⚡️ Speed up method AutoencoderKLWan.clear_cache by 886% (huggingface#11665)

misrasaurabh1 · codeflash-ai[bot] · github-actions[bot] · web-flow · commit 5ce4814af1de · 2025-06-18T08:46:03.000+05:30
* ⚡️ Speed up method `AutoencoderKLWan.clear_cache` by 886%

**Key optimizations:**
- Compute the number of `WanCausalConv3d` modules in each model (`encoder`/`decoder`) **only once during initialization**, store in `self._cached_conv_counts`. This removes unnecessary repeated tree traversals at every `clear_cache` call, which was the main bottleneck (from profiling).
- The internal helper `_count_conv3d_fast` is optimized via a generator expression with `sum` for efficiency.

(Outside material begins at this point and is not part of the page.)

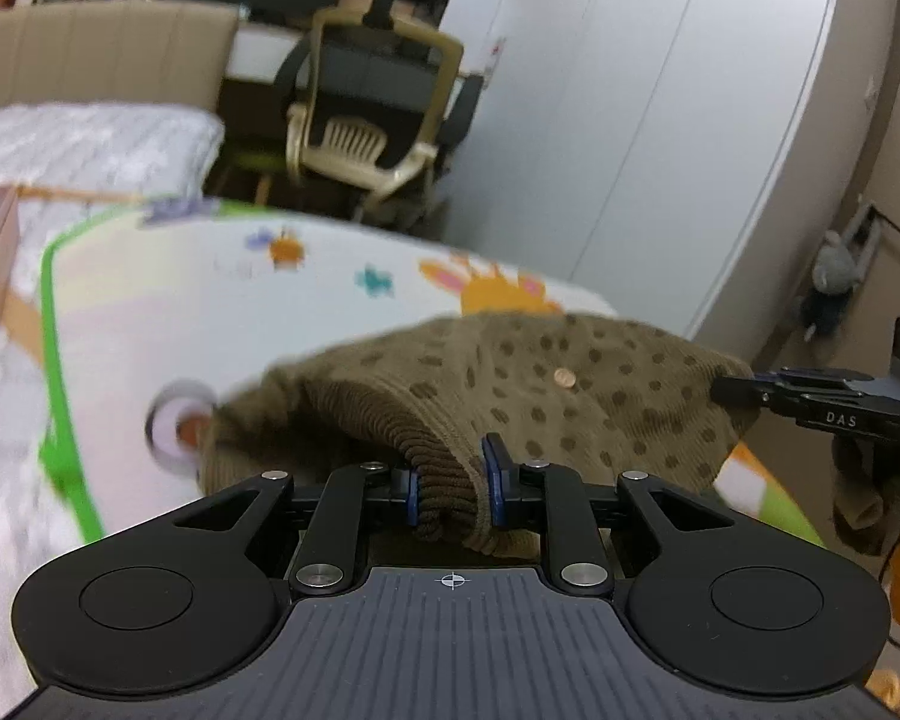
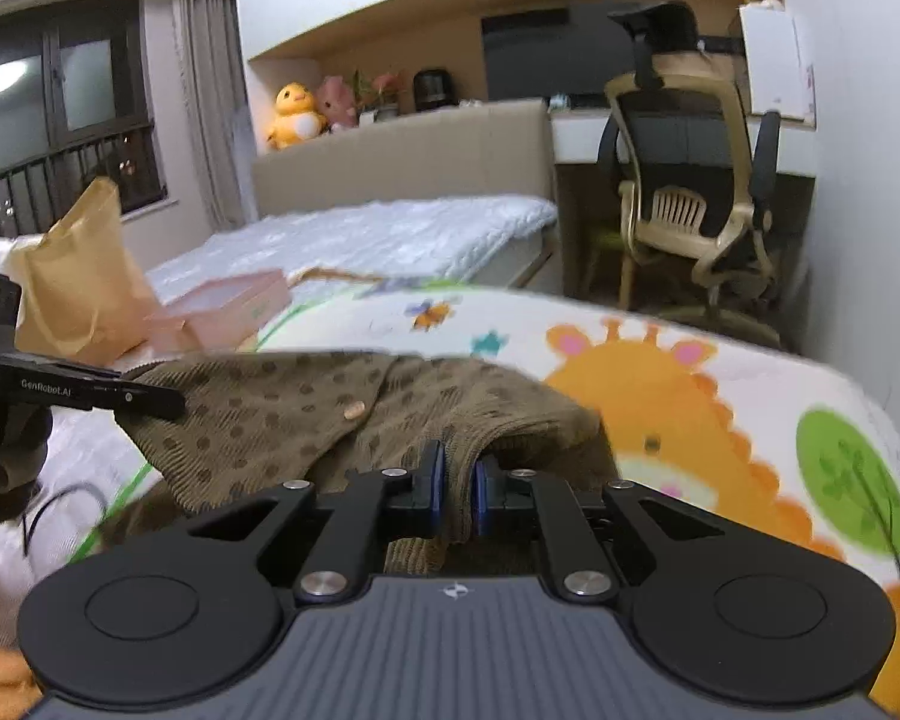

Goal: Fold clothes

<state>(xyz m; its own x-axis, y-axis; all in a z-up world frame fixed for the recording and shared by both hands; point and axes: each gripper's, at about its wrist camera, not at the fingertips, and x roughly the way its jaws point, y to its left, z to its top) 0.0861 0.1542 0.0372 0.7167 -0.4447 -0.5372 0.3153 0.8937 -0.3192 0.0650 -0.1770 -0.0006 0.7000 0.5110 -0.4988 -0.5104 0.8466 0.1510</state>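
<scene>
An olive-brown dotted knit garment with a small button hangs lifted above a cartoon-printed blanket. My left gripper is shut on the garment's ribbed hem, which bunches between the blue pads. In the right wrist view the same garment stretches leftward, and my right gripper is shut on a thin fold of its edge. Each gripper shows in the other's view: the right one at the garment's far right corner, the left one at its left corner.
A pink box and a yellow bag lie on the bed to the left. An office chair stands by a desk beyond the bed's end. A wardrobe wall runs along the right.
</scene>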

All comments from the original code are preserved, except for updated or removed local docstrings/comments relevant to changed lines.  
**Function signatures and outputs remain unchanged.**

* Apply style fixes

* Apply suggestions from code review

Co-authored-by: Aryan &lt;contact.aryanvs@gmail.com&gt;

* Apply style fixes

---------

Co-authored-by: codeflash-ai[bot] &lt;148906541+codeflash-ai[bot]@users.noreply.github.com&gt;
Co-authored-by: github-actions[bot] &lt;github-actions[bot]@users.noreply.github.com&gt;
Co-authored-by: Aryan &lt;aryan@huggingface.co&gt;
Co-authored-by: Aryan &lt;contact.aryanvs@gmail.com&gt;
Co-authored-by: Aseem Saxena &lt;aseem.bits@gmail.com&gt;
diff --git a/src/diffusers/models/autoencoders/autoencoder_kl_wan.py b/src/diffusers/models/autoencoders/autoencoder_kl_wan.py
@@ -749,6 +749,16 @@ def __init__(
         self.tile_sample_stride_height = 192
         self.tile_sample_stride_width = 192
 
+        # Precompute and cache conv counts for encoder and decoder for clear_cache speedup
+        self._cached_conv_counts = {
+            "decoder": sum(isinstance(m, WanCausalConv3d) for m in self.decoder.modules())
+            if self.decoder is not None
+            else 0,
+            "encoder": sum(isinstance(m, WanCausalConv3d) for m in self.encoder.modules())
+            if self.encoder is not None
+            else 0,
+        }
+
     def enable_tiling(
         self,
         tile_sample_min_height: Optional[int] = None,
@@ -801,18 +811,12 @@ def disable_slicing(self) -> None:
         self.use_slicing = False
 
     def clear_cache(self):
-        def _count_conv3d(model):
-            count = 0
-            for m in model.modules():
-                if isinstance(m, WanCausalConv3d):
-                    count += 1
-            return count
-
-        self._conv_num = _count_conv3d(self.decoder)
+        # Use cached conv counts for decoder and encoder to avoid re-iterating modules each call
+        self._conv_num = self._cached_conv_counts["decoder"]
         self._conv_idx = [0]
         self._feat_map = [None] * self._conv_num
         # cache encode
-        self._enc_conv_num = _count_conv3d(self.encoder)
+        self._enc_conv_num = self._cached_conv_counts["encoder"]
         self._enc_conv_idx = [0]
         self._enc_feat_map = [None] * self._enc_conv_num